In an interview for this story, Lewis said the only books she’d ever read were self-help titles until she saw people recommending Hoover’s 2014 romance Ugly Love on TikTok last summer. She said she decided to take a gamble on it after seeing copies for sale at Target for $10.
“I read the book,” she said. “Halfway through, I’m just freaking out. Who would have thought reading could be enjoyable?”
Lewis said she loves Hoover’s books because they’re a breeze to read.
“So if you’re definitely not into reading, you can pick it up and finish the book in two days or less,” Lewis said.
Hoover’s popularity also stems from the wide variety of tropes and genres she draws on in her writing. In an essay published this past August in Slate, columnist Laura Miller called Hoover’s books “the everything bagels of popular fiction” because of the author’s catch-all approach.

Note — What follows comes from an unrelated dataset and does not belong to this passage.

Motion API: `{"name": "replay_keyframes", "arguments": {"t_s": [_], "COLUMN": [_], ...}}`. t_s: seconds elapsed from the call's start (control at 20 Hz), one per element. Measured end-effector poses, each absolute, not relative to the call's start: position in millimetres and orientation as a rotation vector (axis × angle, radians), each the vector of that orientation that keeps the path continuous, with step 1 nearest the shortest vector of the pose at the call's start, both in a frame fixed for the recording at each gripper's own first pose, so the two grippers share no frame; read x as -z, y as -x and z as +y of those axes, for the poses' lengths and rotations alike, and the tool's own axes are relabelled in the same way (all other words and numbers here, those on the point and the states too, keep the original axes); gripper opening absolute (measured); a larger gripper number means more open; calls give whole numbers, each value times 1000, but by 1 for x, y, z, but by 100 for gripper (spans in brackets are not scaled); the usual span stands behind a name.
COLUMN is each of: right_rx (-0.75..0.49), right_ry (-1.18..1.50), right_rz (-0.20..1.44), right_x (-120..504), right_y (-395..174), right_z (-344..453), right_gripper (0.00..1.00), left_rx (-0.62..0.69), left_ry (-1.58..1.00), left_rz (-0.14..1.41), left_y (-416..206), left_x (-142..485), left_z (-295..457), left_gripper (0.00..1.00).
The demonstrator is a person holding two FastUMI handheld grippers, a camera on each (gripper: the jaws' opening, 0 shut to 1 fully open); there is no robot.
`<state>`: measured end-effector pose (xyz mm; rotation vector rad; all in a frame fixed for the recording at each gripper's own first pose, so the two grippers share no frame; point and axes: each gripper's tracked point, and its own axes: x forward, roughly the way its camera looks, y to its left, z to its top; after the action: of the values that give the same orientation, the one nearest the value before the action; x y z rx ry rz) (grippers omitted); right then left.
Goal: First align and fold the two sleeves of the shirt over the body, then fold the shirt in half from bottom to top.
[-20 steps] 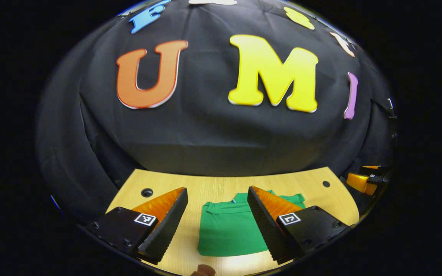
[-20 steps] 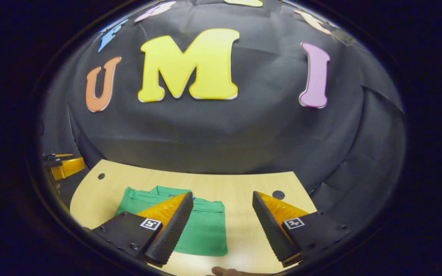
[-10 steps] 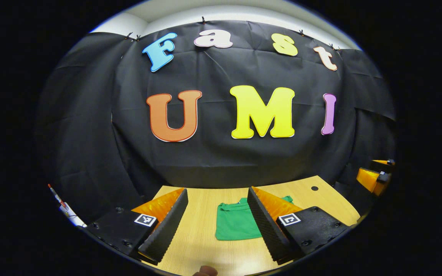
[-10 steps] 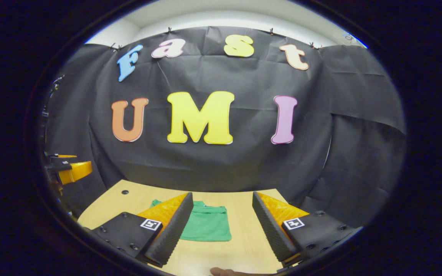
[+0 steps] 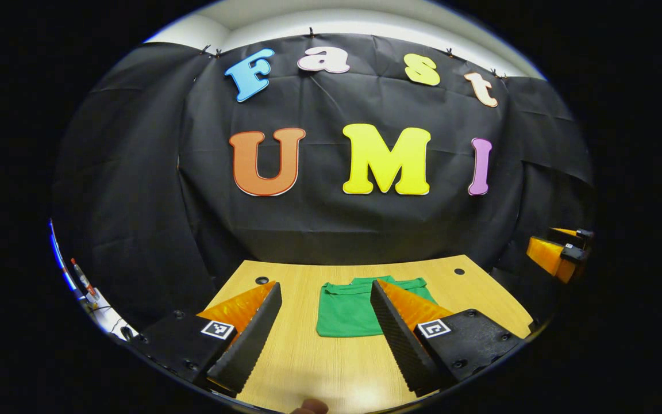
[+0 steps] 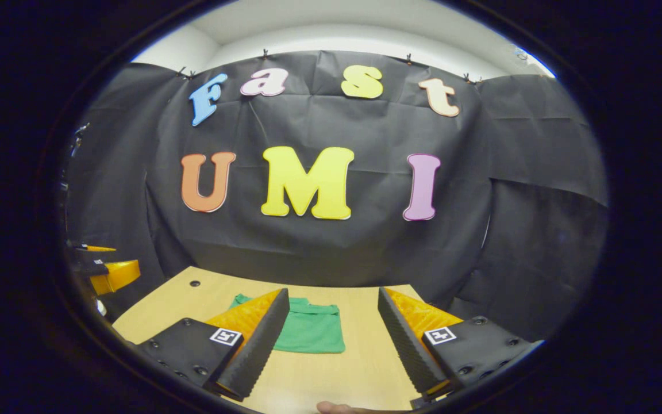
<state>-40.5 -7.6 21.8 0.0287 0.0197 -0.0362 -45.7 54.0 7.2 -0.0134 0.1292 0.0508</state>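
Observation:
The green shirt [image 5: 345,309] lies folded into a compact rectangle on the wooden table [image 5: 308,356], collar toward the far wall. In the left gripper view my left gripper [image 5: 325,290] hovers open above the table's near part, well back from the shirt, nothing between its fingers. The right gripper view has the same shirt [image 6: 311,330] ahead and left of centre, partly behind my left finger. My right gripper [image 6: 334,296] is open too, empty and clear of the cloth. The other gripper [image 5: 558,253] shows at the far right edge of the left gripper view, and the other gripper [image 6: 107,270] at the left edge of the right gripper view.
The table [image 6: 360,368] has round holes near its far corners [image 5: 262,280] [image 5: 458,271]. Black cloth walls close the booth behind and at the sides. A fingertip [image 5: 311,407] peeks in at the bottom edge. Cables hang at the far left [image 5: 87,287].
Both grippers have pulled back and risen away from the shirt, which now looks smaller and farther off. The shirt itself has stayed folded in place. Both grippers stayed open.

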Motion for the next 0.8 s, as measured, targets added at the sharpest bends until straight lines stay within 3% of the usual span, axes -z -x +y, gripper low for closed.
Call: {"name": "replay_keyframes", "arguments": {"t_s": [0.3, 0.8], "right_rx": [17, -32], "right_ry": [-11, 47], "right_rz": [93, 51], "right_x": [5, -11], "right_y": [36, 40], "right_z": [8, 33], "right_gripper": [99, 99], "left_rx": [-49, -12], "left_ry": [0, 11], "left_rz": [118, 110], "left_y": [52, 67], "left_x": [-4, -2], "left_z": [51, 45], "left_gripper": [100, 100]}}
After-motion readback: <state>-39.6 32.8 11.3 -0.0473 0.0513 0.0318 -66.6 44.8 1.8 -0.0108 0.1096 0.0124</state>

“If you want a super dreamy romance, you can get that. If you want it to be pretty erotic, you can get that. And you can also get a big tear jerker,” Miller said in an interview with NPR for this story. “Her skill in promoting herself on social media and the sort of weird evangelical quality of her books that make people want to recommend them to other people — all of that combined sort of reaches a mass audience.”

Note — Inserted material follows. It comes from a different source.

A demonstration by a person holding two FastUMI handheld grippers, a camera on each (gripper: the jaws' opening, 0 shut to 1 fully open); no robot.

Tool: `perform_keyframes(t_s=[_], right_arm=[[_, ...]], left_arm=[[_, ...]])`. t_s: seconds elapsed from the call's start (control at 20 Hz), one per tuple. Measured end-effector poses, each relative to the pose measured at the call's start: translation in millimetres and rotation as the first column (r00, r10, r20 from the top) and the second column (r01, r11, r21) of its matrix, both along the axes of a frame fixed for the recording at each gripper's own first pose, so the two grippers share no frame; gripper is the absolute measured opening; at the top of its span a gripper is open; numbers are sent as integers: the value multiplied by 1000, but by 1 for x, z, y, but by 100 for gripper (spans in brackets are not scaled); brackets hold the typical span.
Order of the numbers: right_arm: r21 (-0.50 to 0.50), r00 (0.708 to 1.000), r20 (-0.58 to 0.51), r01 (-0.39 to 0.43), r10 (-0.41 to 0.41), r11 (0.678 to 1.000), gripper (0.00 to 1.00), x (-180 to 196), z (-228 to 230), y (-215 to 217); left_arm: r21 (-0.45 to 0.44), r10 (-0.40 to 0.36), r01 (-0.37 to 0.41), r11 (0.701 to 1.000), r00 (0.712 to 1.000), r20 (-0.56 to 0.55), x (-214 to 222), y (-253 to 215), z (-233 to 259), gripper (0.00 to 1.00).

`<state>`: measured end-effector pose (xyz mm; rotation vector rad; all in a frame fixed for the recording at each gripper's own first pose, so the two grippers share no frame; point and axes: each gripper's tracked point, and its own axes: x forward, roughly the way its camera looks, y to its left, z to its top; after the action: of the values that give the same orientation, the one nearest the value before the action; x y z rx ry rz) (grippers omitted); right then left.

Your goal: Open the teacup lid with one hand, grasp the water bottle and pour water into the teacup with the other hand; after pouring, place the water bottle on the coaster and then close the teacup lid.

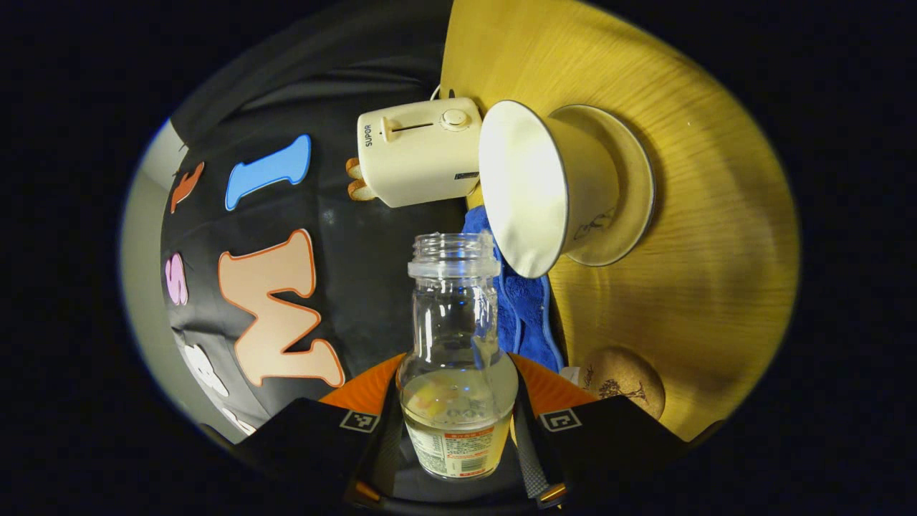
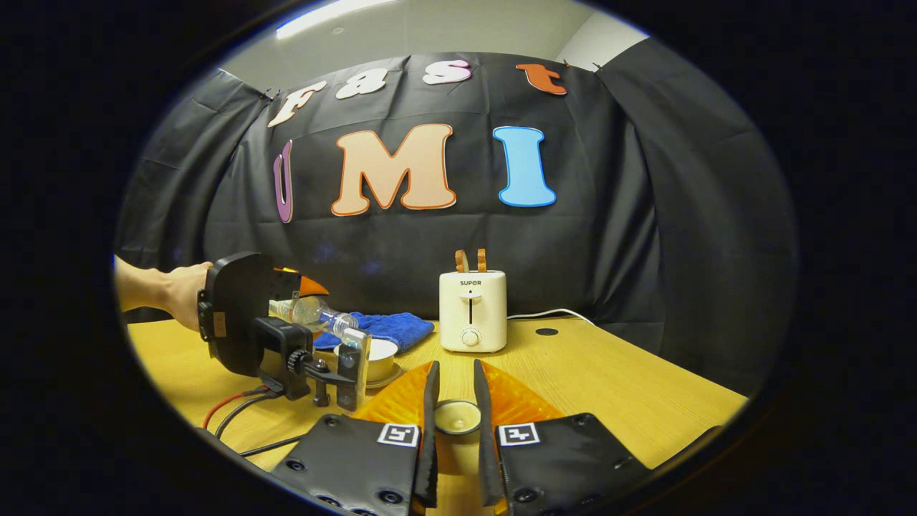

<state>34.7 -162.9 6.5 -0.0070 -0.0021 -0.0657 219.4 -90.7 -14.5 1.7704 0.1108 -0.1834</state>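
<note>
In the left gripper view my left gripper (image 1: 457, 373) is shut on a clear, uncapped water bottle (image 1: 455, 337) that is partly filled. The bottle is tipped sideways, its mouth close to the rim of the open white teacup (image 1: 530, 186) on its saucer (image 1: 630, 179). A round cork coaster (image 1: 623, 390) lies bare near the bottle's base. In the right gripper view my right gripper (image 2: 454, 367) is shut on the small round teacup lid (image 2: 457, 417), held above the table. There the tilted bottle (image 2: 315, 313) hangs over the teacup (image 2: 378, 357), and a hand (image 2: 179, 290) holds the left gripper.
A cream toaster (image 2: 471, 309) with bread in it stands at the back of the wooden table (image 2: 609, 387). A blue cloth (image 2: 390, 326) lies behind the teacup. Red and black cables (image 2: 236, 408) trail over the table's front left.
</note>
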Motion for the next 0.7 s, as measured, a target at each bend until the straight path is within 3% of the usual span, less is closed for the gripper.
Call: perform_keyframes(t_s=[0.15, 0.7], right_arm=[[0, 1000, 0, 0, 0, 1000, 26, 0, 0, 0], [0, 1000, -1, 0, 0, 1000, 26, 0, 0, 0]], left_arm=[[2, -4, 4, 1000, 1000, 1, 0, 0, 3, 65], [149, -16, 14, 989, 1000, 18, 0, 1, 18, 67]])
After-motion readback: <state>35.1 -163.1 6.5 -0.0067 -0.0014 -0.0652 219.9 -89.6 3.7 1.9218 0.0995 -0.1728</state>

From feeding cows to writing bestsellers
Hoover said she was 5 years old and had just learned to write when she dashed off her first story.
“It was called ‘Mystery Bob,'” the author recalled. “It was about this guy who was looking for these five rings.”
She continued to hone her writing skills in between doing schoolwork and tending the cows on her family’s dairy farm in Saltillo.
“My sister and I had our own calves and we would feed those before we got ready for school,” Hoover said.
She got a degree in social work, married her high school sweetheart and had three kids.
It was in 2011, while living in a trailer and working for child protection services, that Hoover started writing her debut novel, Slammed. She self-published the young adult romance set in the world of slam poetry on Amazon.
“She called me and she said, ‘Six people I don’t even know bought my book.’ And I’m, like, ‘You are kidding!'” said Hoover’s mom, Vannoy Fite, recalling the fantastical quality of the weeks following Slammed‘s release. “And then a couple weeks later, she said, ’60 people bought my book. I think I can pay my light bill.’ I’m, like, ‘Oh my God, Colleen, that’s crazy!’ And then it just blew up from there. Just blew up.”
The pressures of engagement
Hoover’s new book, It Starts With Us, picks up from where her hit 2016 novel It Ends With Us left off.
The sequel chronicles the blossoming romance between an outspoken florist and a sensitive restauranteur during the fallout of the florist’s toxic marriage to an abusive neurosurgeon.
Hoover said she doesn’t much enjoy writing sequels, and that she wrote It Starts With Us in response to lobbying from her fans.
“I love standalones,” Hoover said. “That’s what I’m drawn to.”
For years, she has been passionately responsive to her readers. Hoover has been known to drop in on discussions about her novels on social media. (The #ColleenHoover hashtag has over 2.4 billion views on TikTok.) And — partly because she raises money for charity through the bookstore and literary subscription service she founded in 2015 by selling signed copies of her novels — she said she spends more time autographing books on the average day than writing them.
“I sign books probably an hour or two every day,” she said. “When I write, which is every few weeks, I write for 12 hours a day for a week or two.”
But the mounting pressure to engage has taken a toll on the author lately.
Hoover had to cancel her book tour as a result of health concerns. And she said she’s behind on her next deadline, a thriller she owes publisher Grand Central. It’s gotten to the point where she feels she needs to take a step back from the social media that has largely fueled her success.
“I try to stay away from social media as much as I can,” Hoover said. “I don’t even have it on my phone, actually, any social media accounts right now.”
Hoover said there definitely won’t be a third book in this series. “But then again, I said that about the second one,” she said. “So who knows?”